* **ABOUT THIS EXERCISE**
For the listing below, report all lines that hold the word "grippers".

==========

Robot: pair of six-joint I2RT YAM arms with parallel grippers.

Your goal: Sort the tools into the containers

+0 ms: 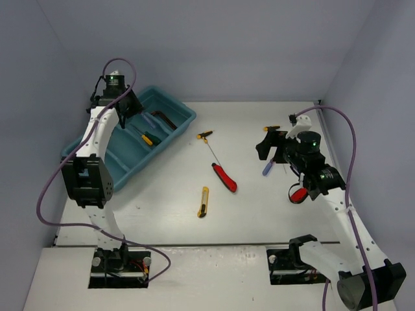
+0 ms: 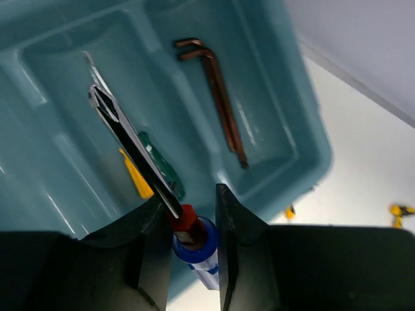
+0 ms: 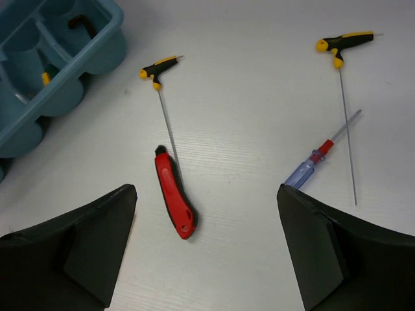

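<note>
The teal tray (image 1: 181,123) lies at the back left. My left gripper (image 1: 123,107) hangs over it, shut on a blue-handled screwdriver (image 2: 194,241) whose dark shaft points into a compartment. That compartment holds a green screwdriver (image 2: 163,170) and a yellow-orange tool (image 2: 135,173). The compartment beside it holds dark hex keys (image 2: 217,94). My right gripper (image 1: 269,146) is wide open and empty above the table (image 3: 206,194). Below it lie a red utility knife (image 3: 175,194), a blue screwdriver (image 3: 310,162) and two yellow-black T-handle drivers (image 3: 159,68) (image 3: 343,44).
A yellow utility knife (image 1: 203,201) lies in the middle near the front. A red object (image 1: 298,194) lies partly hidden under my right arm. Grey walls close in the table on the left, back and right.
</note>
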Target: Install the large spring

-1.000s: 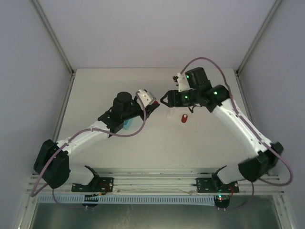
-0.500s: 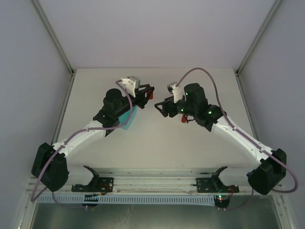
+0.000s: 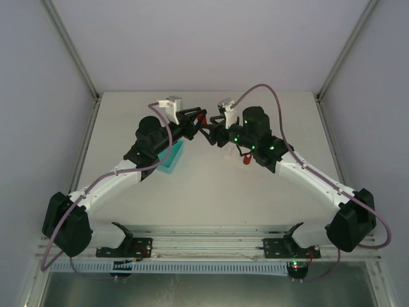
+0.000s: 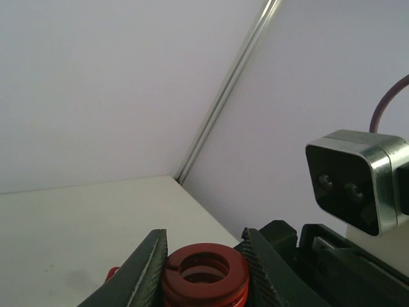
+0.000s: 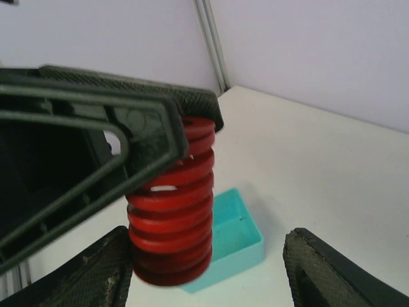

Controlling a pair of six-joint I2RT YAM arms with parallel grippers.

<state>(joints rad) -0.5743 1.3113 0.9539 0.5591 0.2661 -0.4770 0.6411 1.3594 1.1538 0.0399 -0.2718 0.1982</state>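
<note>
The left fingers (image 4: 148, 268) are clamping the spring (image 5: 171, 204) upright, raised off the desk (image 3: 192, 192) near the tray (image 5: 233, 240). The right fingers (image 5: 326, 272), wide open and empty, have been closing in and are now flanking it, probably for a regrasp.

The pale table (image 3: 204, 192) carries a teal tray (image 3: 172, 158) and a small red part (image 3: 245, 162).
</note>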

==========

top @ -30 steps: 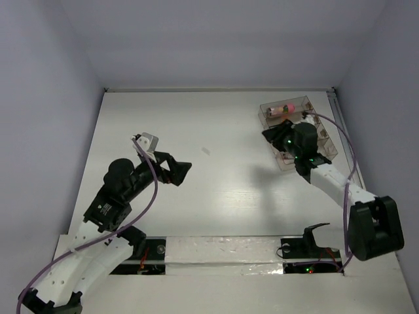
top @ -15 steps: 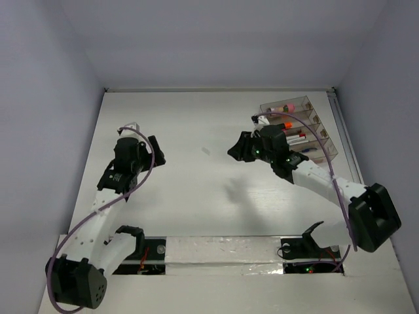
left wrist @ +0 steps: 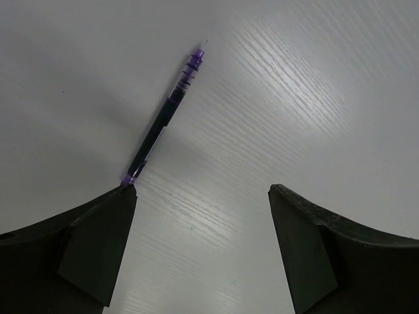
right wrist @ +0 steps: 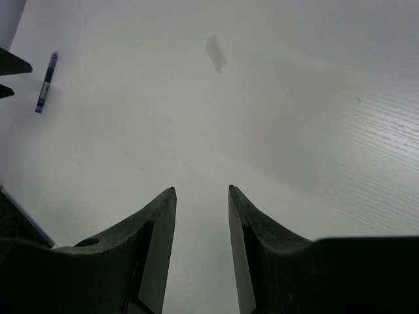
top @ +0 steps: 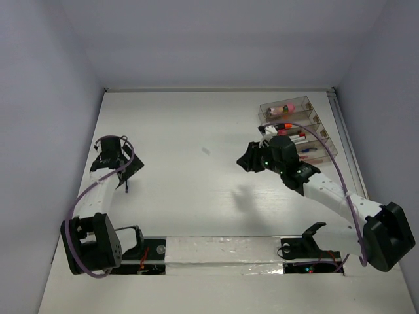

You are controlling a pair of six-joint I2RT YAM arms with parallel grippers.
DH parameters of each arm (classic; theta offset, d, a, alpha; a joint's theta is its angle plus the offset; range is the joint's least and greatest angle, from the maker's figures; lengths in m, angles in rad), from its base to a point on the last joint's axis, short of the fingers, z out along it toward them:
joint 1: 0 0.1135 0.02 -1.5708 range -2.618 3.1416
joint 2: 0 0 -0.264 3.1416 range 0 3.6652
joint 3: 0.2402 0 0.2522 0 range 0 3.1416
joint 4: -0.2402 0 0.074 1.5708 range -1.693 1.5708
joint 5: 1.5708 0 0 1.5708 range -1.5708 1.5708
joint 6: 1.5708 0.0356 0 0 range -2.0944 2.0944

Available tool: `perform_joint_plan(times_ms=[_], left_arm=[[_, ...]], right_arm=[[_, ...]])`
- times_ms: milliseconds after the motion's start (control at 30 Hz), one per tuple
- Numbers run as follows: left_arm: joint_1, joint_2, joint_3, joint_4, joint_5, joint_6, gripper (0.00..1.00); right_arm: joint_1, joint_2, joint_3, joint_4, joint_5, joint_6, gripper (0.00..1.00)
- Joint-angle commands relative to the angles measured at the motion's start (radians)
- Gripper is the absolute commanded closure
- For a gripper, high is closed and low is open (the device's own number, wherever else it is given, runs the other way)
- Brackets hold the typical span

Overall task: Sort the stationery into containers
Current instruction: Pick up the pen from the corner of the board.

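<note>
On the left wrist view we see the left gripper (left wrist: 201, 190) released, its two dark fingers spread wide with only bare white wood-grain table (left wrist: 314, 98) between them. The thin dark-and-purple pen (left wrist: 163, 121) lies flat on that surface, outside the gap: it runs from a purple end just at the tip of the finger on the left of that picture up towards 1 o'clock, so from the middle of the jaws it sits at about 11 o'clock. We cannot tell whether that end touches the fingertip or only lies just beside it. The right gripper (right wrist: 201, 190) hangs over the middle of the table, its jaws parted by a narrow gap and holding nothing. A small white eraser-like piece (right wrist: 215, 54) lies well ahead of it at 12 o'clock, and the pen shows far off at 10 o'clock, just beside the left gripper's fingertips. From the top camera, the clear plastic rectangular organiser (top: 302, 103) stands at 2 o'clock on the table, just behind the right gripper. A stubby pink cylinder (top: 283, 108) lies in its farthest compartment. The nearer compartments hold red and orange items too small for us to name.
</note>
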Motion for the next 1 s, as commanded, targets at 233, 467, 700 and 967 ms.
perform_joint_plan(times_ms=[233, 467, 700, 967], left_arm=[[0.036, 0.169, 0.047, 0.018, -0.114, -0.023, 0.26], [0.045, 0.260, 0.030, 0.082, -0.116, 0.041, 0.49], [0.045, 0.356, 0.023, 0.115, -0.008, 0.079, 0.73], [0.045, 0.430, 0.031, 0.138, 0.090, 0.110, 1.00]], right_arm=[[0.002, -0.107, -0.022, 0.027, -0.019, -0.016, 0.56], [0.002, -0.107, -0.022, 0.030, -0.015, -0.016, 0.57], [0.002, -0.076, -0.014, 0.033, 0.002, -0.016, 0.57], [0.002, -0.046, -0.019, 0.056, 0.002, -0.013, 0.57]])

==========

* **SOLUTION FOR THIS PROBLEM**
Robot: pair of six-joint I2RT YAM arms with parallel grippers.
Controlling a pair of six-joint I2RT YAM arms with parallel grippers.
You are controlling a pair of six-joint I2RT YAM arms with parallel grippers.

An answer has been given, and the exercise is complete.